What books do you read on your trips? I generally choose mine in the manner of a bride organizing her “something old, something new” accessories. So: one contemporary book that I’ve been saving as a reward — this summer, it might be Jennifer Egan’s “The Candy House”; one book that I’ve been meaning to read but have not yet gotten to — perhaps Shirley Hazzard’s “Transit of Venus.”
Also: One absorbing thriller. And then one comforting old friend, often a children’s book like “Charlotte’s Web” or “The Golden Compass.” And I’ll take my Kindle, which is no fun as a literary delivery mechanism, but which has the benefit of putting the world’s library at your fingertips.
If you do it right, you will get off the plane so enamored of your book that you’ll want to keep reading in the customs line, and then continue while waiting for your luggage, and then in the hotel later to help you calm down before going to sleep.
And this brings me back to my second-favorite reading-and-traveling memory, after my youthful car trip. It was June of 1985, and I had just graduated from college. I had no job and as yet no prospect of one, and I didn’t feel great as I prepared to embark on what was meant to be (and would finally be) a transformative Eurail adventure through Europe.
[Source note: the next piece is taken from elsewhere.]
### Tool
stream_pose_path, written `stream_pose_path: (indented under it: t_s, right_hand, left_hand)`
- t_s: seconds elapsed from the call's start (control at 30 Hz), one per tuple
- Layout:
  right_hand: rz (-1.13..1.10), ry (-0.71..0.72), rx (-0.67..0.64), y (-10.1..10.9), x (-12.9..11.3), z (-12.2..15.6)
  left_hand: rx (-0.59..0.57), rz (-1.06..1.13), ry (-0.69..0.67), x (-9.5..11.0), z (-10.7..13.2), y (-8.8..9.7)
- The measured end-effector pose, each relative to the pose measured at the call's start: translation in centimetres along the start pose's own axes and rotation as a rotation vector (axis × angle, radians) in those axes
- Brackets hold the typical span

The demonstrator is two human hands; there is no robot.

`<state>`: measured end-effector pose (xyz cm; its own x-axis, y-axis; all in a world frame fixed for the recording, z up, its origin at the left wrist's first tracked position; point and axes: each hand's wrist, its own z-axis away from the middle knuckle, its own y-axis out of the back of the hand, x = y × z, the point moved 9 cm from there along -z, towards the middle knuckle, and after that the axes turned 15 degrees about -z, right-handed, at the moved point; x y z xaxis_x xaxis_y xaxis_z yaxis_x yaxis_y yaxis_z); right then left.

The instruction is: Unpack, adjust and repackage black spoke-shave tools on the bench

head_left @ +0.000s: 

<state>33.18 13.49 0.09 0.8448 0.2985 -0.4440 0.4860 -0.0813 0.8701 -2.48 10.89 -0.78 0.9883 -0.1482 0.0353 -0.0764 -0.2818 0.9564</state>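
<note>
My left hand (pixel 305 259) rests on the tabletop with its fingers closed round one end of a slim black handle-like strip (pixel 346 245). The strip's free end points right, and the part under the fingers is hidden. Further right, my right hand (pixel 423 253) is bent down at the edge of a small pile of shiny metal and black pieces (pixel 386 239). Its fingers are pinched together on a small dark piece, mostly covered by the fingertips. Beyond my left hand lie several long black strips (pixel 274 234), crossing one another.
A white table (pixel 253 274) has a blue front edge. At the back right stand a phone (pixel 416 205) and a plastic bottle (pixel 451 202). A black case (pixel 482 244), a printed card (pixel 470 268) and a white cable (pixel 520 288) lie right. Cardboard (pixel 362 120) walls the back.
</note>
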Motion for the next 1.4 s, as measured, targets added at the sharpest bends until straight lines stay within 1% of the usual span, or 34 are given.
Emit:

I had booked a cheap seat on a full overnight flight to Paris, and was too anxious and excited to sleep. It didn’t really matter that the book I’d brought, “The Paradine Case,” Robert Hichens’s overwrought 1933 legal thriller about an upstanding, married London barrister who falls in love with a client — a woman accused of poisoning her husband —, is not, by most objective standards, a great work of literature. It is a great story. (Hitchcock later made it into a movie, starring Gregory Peck.)
I was hooked from the opening line: “Sir Malcolm Keane, K.C., put on his fur-lined coat in the cloakroom of the Cleveland Club at the corner of Pall Mall, picked up his soft black hat, doeskin gloves and closely furled umbrella, and came out into the big square hall where a huge fire was burning on the wide hearth.” It was full of pointillistic description and high drama and intense emotion, perfect for my febrile mood. As I arrived the next morning, still reading, with Talking Heads’s “And She Was” cranked up on my Walkman, I was exhausted and thrilled. The perfect way to embark on a vacation into the unknown.